Property developers are planning to build an upmarket housing estate and a huge private school of more than 1 800 pupils near Somerset West - outside the urban edge.
|The entrance to Hathersage.|
The proposed development, with 153 upmarket houses, is planned for the foothills of the Schapenberg between the Hottentots Holland and Helderberg mountain ranges, near Vergelegen and Morgenster wine estates.
The 52ha development on the Hathersage farm will straddle the Lourens River, which is protected as the Lourens River Protected Natural Environment. The developers call the housing section an 'upmarket lifestyle estate'.
This is yet another development planned to be built outside the urban edge, the line defined in the City Council's spatial development framework to contain urban sprawl, to keep the costs of services down, to protect sensitive natural environments and to prevent valuable agricultural land from being covered in concrete.
The land is zoned as agricultural and much of it is currently under deciduous fruit and grapes.
The draft scoping report, the first stage of the environmental impact assessment, says because the Lourens River and a tributary meander through the farmland, it is assumed there will be some wetlands on the site, which specialist studies will have to confirm.

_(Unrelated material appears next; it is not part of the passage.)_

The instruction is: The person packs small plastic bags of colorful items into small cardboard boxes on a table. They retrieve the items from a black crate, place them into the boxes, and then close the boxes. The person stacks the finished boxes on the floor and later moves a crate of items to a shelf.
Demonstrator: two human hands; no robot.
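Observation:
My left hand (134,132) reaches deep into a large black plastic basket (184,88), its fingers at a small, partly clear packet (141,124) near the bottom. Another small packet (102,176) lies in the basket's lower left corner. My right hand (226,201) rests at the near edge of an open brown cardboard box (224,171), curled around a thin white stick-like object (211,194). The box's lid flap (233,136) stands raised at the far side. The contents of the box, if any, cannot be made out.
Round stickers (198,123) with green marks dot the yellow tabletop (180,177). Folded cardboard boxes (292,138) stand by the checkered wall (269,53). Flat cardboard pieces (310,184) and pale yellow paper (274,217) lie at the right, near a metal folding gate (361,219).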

Gavin Smith, of the Greater Cape Town Alliance, an umbrella body of several civic and environmental organisations, said the body was opposed to Hathersage.
'This is yet another proposal outside the urban edge. The whole point of having the urban edge in the spatial development framework is to prevent this sort of thing, having urbanisation take up agricultural land. It will straddle the Lourens River, which is the only river in the whole of South Africa that is protected as a natural environment,' Smith said.
What he fears is that the City Council has a 'disposition' to change the urban edge in a piecemeal fashion to allow developments on farmland.
'Already there are huge swathes of agricultural land in the Helderberg region that have been incorporated inside the urban edge, for instance the land from Sir Lowry's Pass road and Gordon's Bay. Now that they've got all this agricultural land inside the urban edge, but it's lying fallow. They should use that.'
As well as the housing and the primary and high schools, there will be underground pipelines, roads, flood alleviation structures and a bridge over the river connecting the two parts of the development.
'A school with 1 850 pupils is big, and there'e going to be a thousand soccer moms driving up and down every day. That is a lot of traffic.'
Smith said because the provincial Land Use Planning Ordinance was to be replaced, there should be a moratorium on all non-essential development in Cape Town until the new legislation was in place.
This month MEC for Local Government, Environmental Affairs and Development Planning Anton Bredell turned down the application to change the urban edge to allow housing in the Philippi Horticultural Area, but approved the application to change the urban edge to pave the way for the massive 'mini city' Wescape development on the West Coast.